Yeah, right.  Actually the one nice thing about an unusual name (especially the combination) is that the great majority of hits are relevant and either written by me or are about me.  Although I am a privacy minded person, I’m completely used to the fact that anyone who can spell my name (which is not necessarily an easy skill to learn) can find out so much about me.  That’s partly because I do try to write with at least a certain level of style, and also because it really only tells a tiny part of the whole story of Shane.  Heck, even my ASF involvement – much of which is explicitly public, because that’s how the ASF works – is completely skewed.  Not that the past 2 months shows it, but for the past 3 years nearly all my ASF work has been on the very few closed lists that they keep.  Kind of odd: I went from automated tester and developer/release manager to being an organizer and PR person.

(Brief pause while I hang my head in shame in case any ASF folk are reading this and wondering where the hell I’ve been the past 2 months – I really do plan to come back soon…)
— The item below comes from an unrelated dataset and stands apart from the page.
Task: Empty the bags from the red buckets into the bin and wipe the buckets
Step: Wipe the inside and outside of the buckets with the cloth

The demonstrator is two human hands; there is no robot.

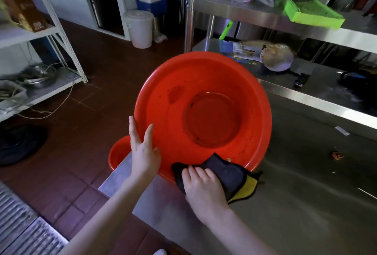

I must decide on my site structure

Actually, it’s getting late, so I probably won’t have time to bore you too much. I’m a planner. Or rather, a theoretical planner. Or rather, I like planning intellectual exercises – it’s fun a lot of the time. Like spending time thinking about how I want my web presence to look. No, not graphics, for which I’ll have to steal from other openly licensed looks, I’m talking about URLs and site layout.
I’m stuck trying to decide if I want to use shane.curcuru.name – a semi-standard way to use the .name domain for a person’s main page – or just stick with the older shanecurcuru.org/.com names and leave it at that. Then, what are the fundamental documents I’ll want in canonical locations (hopefully semi-permanently), and what other stuff is less important or may move around and I won’t care.
See, bored already. Heck, we can separate the normal people apart from the librarians and XML/RDF geeks and start discussing what I should name my FOAF file and see who… Ah, there, they’ve all gone now.
foaf.rdf is classic and simple, but I’ve downloaded a bunch of foaf files to see what style other people use, and it’s a real pain to remember which foaf.rdf is which. Hence I’ve decided to use something like curcuru-foaf-current.rdf, which will link to a current copy by YYYYMMDD date, so I can update the list as I meet new and interesting people. Plus, when you download it, the filename means something. Silly, I know, especially for an RDF document (wherein the point is that the computer will understand it, not the human) but I’m sentimental that way.

I finally discovered the raison d’etre here!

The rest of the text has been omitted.